Tom Raney and Oscar Jiminez do nice and sometimes startlingly gruesome work on the visuals, as Stormwatch battles an enemy it should be allies with and ostensive allies who are really enemies. It's a little like a John Le Carre novel, only with more punching and exploding. Highly recommended.


Stormwatch: A Finer World: written by Warren Ellis; illustrated by Bryan Hitch, Paul Neary, Michael Ryan, and Luke Rizzo (1997-98; collected 2000): Warren Ellis' version of Stormwatch begins its transition to being The Authority as we meet two soon-to-be members of that follow-up team, Apollo and the Midnighter. They're riffs on Superman and Batman, respectively. They're also lovers. 

And they're on the run from Stormwatch, which they believe still to be run by nutty leader, the Weatherman Henry Bendix. He had them created as part of a secret team and then abandoned them when that team's first mission turned catastrophically wrong, leaving the two as the only survivors. They've been fighting evil in the shadows ever since. But new Weatherman Battalion wants to bring them into the light, preferably as allies.

Artist Bryan Hitch, he of the 'widescreen' action sequences and art that reminds one of comic-book great Neal Adams as funneled through later artist Alan Davis (Excalibur, The Nail), handles the penciling on the Apollo and the Midnighter issues. He'd return to those characters in the first 12 issues of the subsequent The Authority, to widespread fan-love. It's bombastic, finely rendered art, offering a nice counterpoint to writer Warren Ellis' shadowy conspiracies and a nice amplification of Ellis' large-scale action sequences. 

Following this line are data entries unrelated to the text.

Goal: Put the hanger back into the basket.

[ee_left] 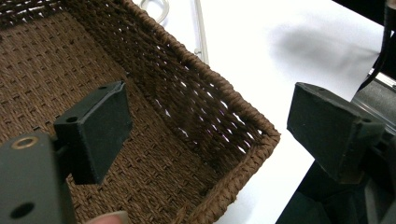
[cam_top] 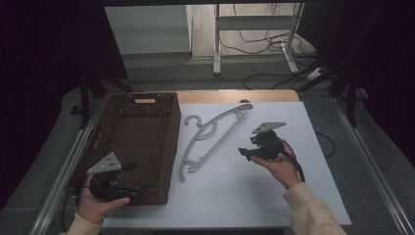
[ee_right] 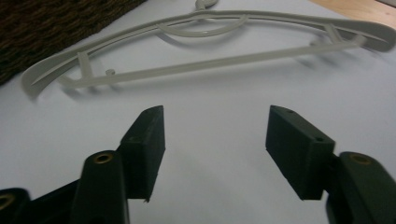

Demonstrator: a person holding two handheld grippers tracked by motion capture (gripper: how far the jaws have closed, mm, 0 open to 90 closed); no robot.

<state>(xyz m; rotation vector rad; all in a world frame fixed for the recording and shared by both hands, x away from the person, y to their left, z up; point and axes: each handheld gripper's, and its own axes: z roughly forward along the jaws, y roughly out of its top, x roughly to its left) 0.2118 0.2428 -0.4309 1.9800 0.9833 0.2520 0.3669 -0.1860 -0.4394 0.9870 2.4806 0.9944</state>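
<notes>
1. My right gripper [ee_right: 212, 154], nearest the lens in the right gripper view: two black jaws standing apart with bare white table between them, nothing held. In the high view it sits in my right hand [cam_top: 279, 166] over the white table top [cam_top: 303, 196], jaws aimed toward the hanger.

2. Hanger [cam_top: 210, 134], pale grey plastic, the thing I am going for. It lies flat on the table, untouched, running diagonally from near the basket's near right side up toward the far edge, hook pointing at the basket. In the right gripper view it lies crosswise just beyond my jaws [ee_right: 210, 65], near but clear of them.

3. Basket [cam_top: 147, 142], brown woven, rectangular, left of the hanger and just beside it. Its inside looks empty as far as I can see.

4. My left gripper [cam_top: 120, 186], in my left hand [cam_top: 98, 203], hovering over the basket's near right corner. The left gripper view shows its jaws wide apart with the woven wall and corner rim [ee_left: 261, 135] between and below them; they press on nothing.

5. Progress, as I judge it: early. The hanger is not gripped or lifted; I take the basket as its likely destination. Left to do: close on the hanger, lift, carry it over, release.
</notes>
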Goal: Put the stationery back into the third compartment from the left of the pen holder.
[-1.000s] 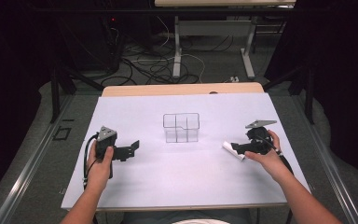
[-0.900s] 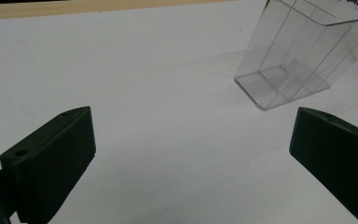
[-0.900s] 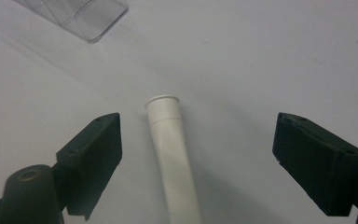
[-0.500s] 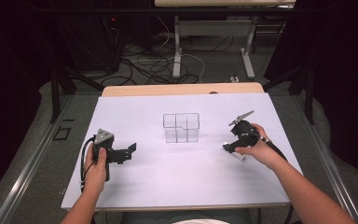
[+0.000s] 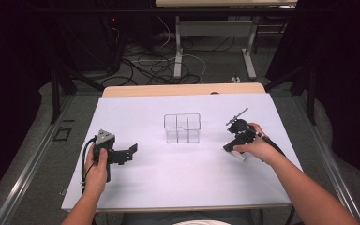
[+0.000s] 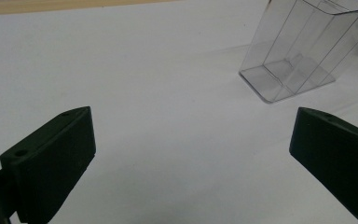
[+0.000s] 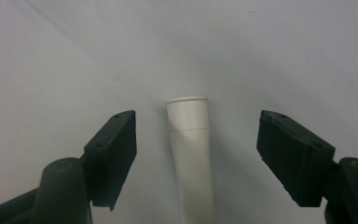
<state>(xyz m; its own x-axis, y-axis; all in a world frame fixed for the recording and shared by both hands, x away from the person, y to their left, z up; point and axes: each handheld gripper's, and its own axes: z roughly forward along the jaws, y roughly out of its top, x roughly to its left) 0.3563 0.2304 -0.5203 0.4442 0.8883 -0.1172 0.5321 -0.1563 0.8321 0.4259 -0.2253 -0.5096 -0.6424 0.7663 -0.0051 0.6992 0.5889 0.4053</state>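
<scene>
On the left side of the white table (image 5: 178, 187), well to the left of the clear box (image 5: 182, 128), a hand (image 5: 95, 169) holds the left gripper (image 5: 130, 152). It sits low over the table and points toward the clear box. In the left gripper view its two black jaws stand wide apart, and there is just bare white table between them. It has hold of nothing. The clear box (image 6: 303, 46) shows up past the jaws in that view, off to the upper right, well away from them.

The clear box stands near the middle of the table. It is see-through plastic, open on top, with thin walls inside that split it into small parts.

To the right of the clear box, another hand (image 5: 258, 147) holds the right gripper (image 5: 229, 149). It tips down at the table. A white tube (image 5: 237, 155) lies flat on the table there, right of the clear box and a bit nearer the person. In the right gripper view the white tube (image 7: 191, 154) lies between the two black jaws, with its capped end pointing away. The jaws have just been closing in, but they are about half open, and a gap shows on each side of the tube. They do not touch it, so the tube is not held.
</scene>
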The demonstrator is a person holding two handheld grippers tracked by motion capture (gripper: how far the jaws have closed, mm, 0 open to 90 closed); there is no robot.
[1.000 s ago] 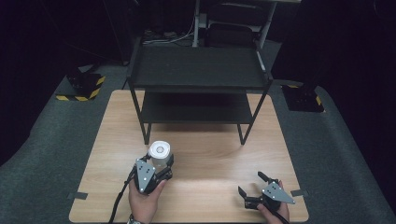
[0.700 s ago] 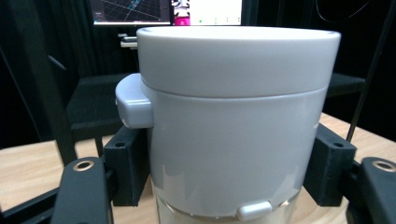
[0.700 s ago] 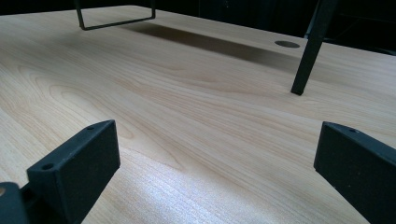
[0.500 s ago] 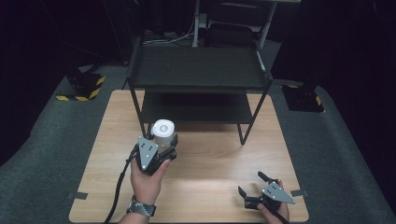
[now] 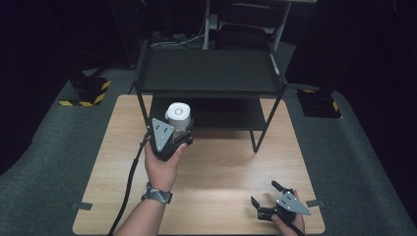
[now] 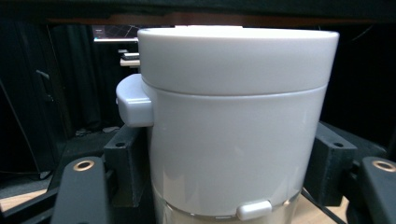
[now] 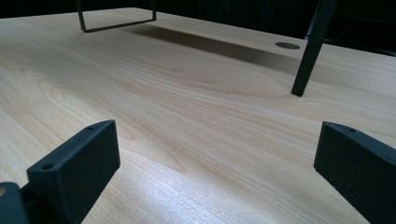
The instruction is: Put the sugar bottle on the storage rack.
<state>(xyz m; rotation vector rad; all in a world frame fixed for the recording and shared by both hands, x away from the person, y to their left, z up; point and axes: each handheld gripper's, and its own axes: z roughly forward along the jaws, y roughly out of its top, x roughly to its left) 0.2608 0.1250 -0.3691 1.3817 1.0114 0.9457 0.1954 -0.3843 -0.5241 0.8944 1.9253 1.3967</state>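
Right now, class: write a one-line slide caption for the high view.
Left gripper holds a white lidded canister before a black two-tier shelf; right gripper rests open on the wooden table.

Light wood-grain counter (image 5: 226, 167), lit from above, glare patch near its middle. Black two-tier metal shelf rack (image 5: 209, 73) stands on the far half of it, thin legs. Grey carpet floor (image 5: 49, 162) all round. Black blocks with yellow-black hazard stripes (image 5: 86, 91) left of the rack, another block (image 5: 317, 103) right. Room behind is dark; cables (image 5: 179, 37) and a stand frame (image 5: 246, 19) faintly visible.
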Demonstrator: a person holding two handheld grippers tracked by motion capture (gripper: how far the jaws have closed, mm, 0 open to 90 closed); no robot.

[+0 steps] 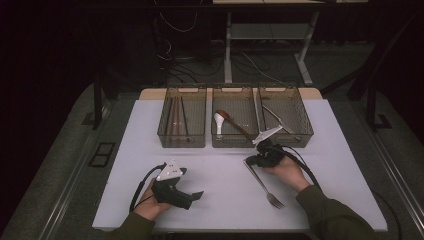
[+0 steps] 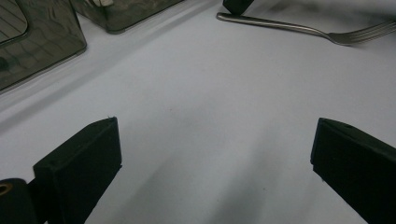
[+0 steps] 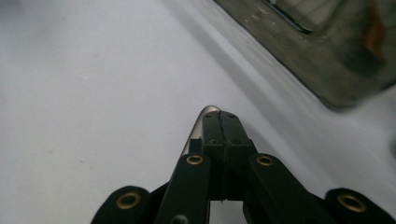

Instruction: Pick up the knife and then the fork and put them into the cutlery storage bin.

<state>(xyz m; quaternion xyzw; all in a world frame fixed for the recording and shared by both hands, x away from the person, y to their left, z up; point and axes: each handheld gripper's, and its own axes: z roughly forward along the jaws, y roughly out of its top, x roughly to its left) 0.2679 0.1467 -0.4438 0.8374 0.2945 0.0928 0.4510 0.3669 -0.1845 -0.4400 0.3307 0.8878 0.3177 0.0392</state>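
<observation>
We are sorting cutlery into three bins at the far side of the tabletop [image 1: 150, 165], and one piece is left outside them. The left bin [image 1: 182, 118] is holding chopsticks [image 1: 176, 116], the middle bin [image 1: 235, 118] a white spoon [image 1: 219, 122] and a brown spoon [image 1: 233, 123], and the right bin [image 1: 286, 116] some metal pieces that we cannot make out clearly.

The fork [image 1: 263, 182] is lying on the tabletop, near and right of centre, tines toward us and handle pointing to the bins. Our right hand-held gripper [image 1: 251, 161] is clenched on the far tip of that handle; in the right gripper view the jaws are pressing together with the metal end [image 3: 201, 122] peeking out between them. The fork does not appear to be lifted yet.

Our left hand-held gripper [image 1: 196, 196] is resting near left, its jaws standing wide apart over bare tabletop, grasping nothing.

So, as we judge it, the sorting is nearly done: we are only needing to raise the fork and lower it into the right bin.
</observation>
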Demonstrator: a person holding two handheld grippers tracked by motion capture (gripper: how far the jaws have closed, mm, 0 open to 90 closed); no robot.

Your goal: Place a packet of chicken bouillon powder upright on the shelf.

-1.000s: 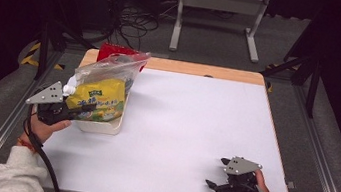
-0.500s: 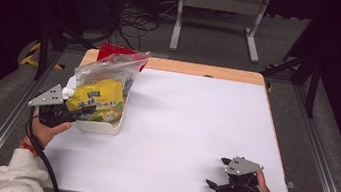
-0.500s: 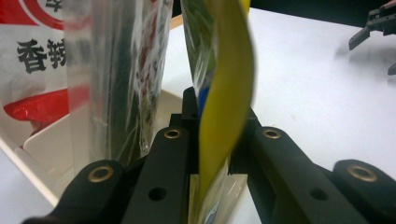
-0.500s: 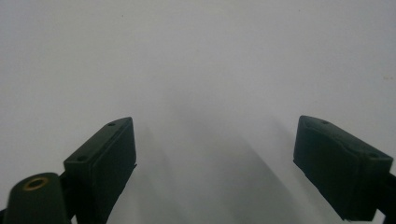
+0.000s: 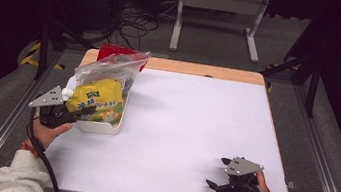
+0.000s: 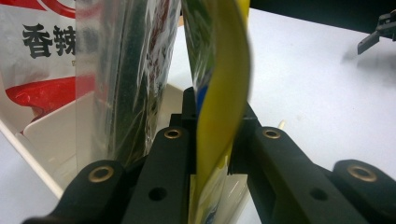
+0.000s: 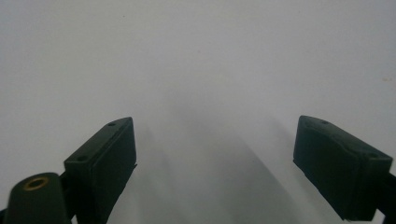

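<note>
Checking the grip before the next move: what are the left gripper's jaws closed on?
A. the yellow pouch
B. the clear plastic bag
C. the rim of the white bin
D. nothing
A: in the left gripper view the left gripper has its jaws pressed on the edge of the yellow pouch, beside the clear plastic bag.

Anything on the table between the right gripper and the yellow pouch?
Nothing: in the high view, bare white table lies between the right gripper and the yellow pouch.
</note>
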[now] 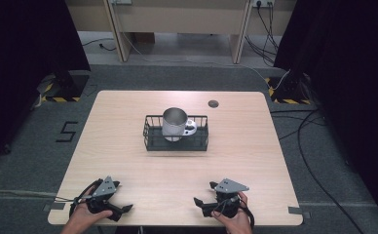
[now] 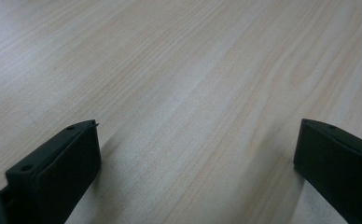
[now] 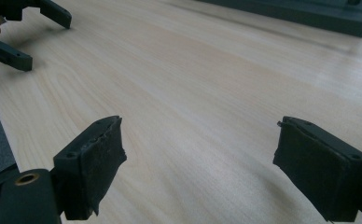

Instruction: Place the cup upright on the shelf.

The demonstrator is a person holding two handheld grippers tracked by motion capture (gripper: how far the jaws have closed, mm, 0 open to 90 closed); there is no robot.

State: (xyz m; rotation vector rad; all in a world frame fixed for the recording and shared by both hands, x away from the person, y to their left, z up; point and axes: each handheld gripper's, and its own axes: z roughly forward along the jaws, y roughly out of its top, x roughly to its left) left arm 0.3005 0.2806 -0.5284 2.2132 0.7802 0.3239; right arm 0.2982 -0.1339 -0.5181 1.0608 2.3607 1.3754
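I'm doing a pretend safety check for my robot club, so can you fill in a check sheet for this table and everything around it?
Surface: pale wood table, bare near the grippers.
Job's things: metal cup lying tilted in the black wire basket, a white round thing beside it.
Clutter: small dark disc at the far edge.
Grippers: left gripper and right gripper rest at the near edge, jaws open, holding nothing.
Cables: loose black cables on the floor at right.
Surroundings: grey carpet, dark curtains, a "5" mark.

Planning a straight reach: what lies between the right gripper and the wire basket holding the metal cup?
Only bare table, seen in the high view, separates the right gripper from the basket.
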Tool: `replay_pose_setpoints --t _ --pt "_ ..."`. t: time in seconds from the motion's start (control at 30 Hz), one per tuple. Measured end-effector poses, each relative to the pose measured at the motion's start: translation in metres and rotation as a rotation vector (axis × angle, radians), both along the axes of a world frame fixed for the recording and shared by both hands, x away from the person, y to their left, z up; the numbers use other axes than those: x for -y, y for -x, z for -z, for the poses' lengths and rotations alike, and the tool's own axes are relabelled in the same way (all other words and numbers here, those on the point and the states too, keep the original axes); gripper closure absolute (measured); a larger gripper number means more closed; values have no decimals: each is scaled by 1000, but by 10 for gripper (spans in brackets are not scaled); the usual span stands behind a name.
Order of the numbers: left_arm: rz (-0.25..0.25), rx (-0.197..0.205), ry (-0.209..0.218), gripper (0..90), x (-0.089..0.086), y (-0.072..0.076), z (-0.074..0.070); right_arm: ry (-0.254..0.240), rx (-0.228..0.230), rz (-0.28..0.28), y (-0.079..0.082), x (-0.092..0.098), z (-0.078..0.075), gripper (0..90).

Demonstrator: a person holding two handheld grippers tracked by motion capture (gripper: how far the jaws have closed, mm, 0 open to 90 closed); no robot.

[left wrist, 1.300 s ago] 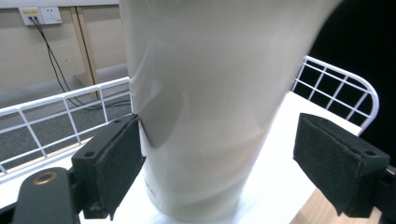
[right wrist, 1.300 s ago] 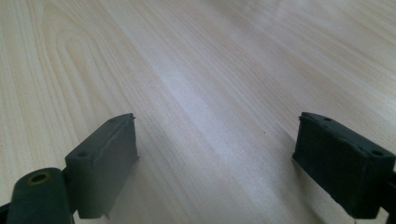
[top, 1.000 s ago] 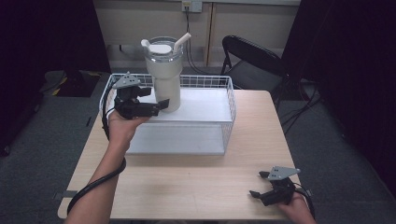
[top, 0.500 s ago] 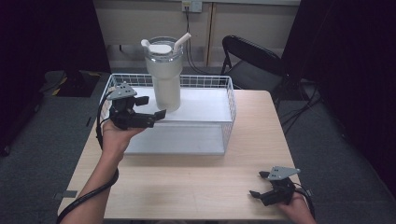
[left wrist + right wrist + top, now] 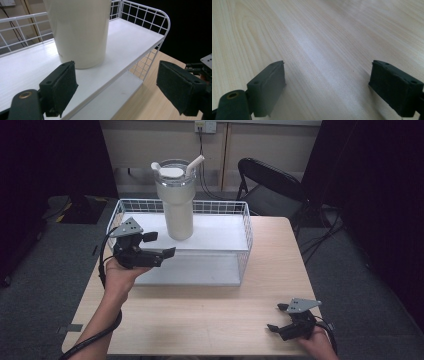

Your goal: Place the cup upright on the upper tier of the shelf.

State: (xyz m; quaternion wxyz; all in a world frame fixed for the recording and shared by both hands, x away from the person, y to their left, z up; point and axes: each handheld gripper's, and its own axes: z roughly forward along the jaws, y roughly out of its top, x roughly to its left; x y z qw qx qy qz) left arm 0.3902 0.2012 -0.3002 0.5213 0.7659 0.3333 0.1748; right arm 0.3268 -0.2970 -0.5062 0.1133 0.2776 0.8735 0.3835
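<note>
The cream tumbler point(image 5: 174, 200) stands upright on the top shelf of the white wire rack point(image 5: 235, 245), which sits at the far side of the worktop point(image 5: 210, 315); its clear lid carries a straw point(image 5: 195, 164). The tumbler looks like a tall insulated cup with a smooth, hard wall, so I judge it stiff, a little slippery, and rather heavy if it is filled. Because it is tall and its base is narrower than the top, it could tip when pushed high up. The best place to take hold seems to be the lower straight part of the body, with the pads on two opposite sides, not the lid or the straw. The left tool point(image 5: 162, 246) is held in the air just in front of the shelf edge, pointing toward the tumbler, with its jaws wide apart and nothing between them; in the left gripper view the base of the tumbler point(image 5: 80, 32) is near the left pad but apart from it. The right tool point(image 5: 274, 319) rests low at the near right corner of the worktop, well apart from the rack, jaws also spread and empty.
</note>
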Motion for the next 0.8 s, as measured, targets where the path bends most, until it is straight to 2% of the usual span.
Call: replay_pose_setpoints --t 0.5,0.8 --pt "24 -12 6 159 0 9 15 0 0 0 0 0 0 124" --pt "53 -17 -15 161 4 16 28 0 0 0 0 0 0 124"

The volume concludes with an alternate world take on Stormwatch, accidentally brought to 'our' Stormwatch's attention by a tunnel in The Bleed, the weird stuff between universes. It's a bit of an oddity -- enjoyable, but overly reliant on the mythology of shared universe book WildC.A.T.S. for its eucatastrophic finale. Michael Ryan's pencils are perfectly solid superhero stuff, though they lack the zing of Hitch or long-time Stormwatch artist Tom Raney. 

This version of Stormwatch had only a couple of issues left in its existence, though somewhat confusingly that, too, would be tied intimately into WildC.A.T.S. (geez, I hate typing that).  Two issues of Stormwatch and an extra-length WildC.A.T.S. Vs. Aliens (yes, the Xenomorphs from the Alien franchise) would end this team's existence. While Stormwatch was always a United Nations-sponsored superteam, The Authority that would follow, with mostly new members, would seek to save the world without government support, and sometimes despite it. Recommended.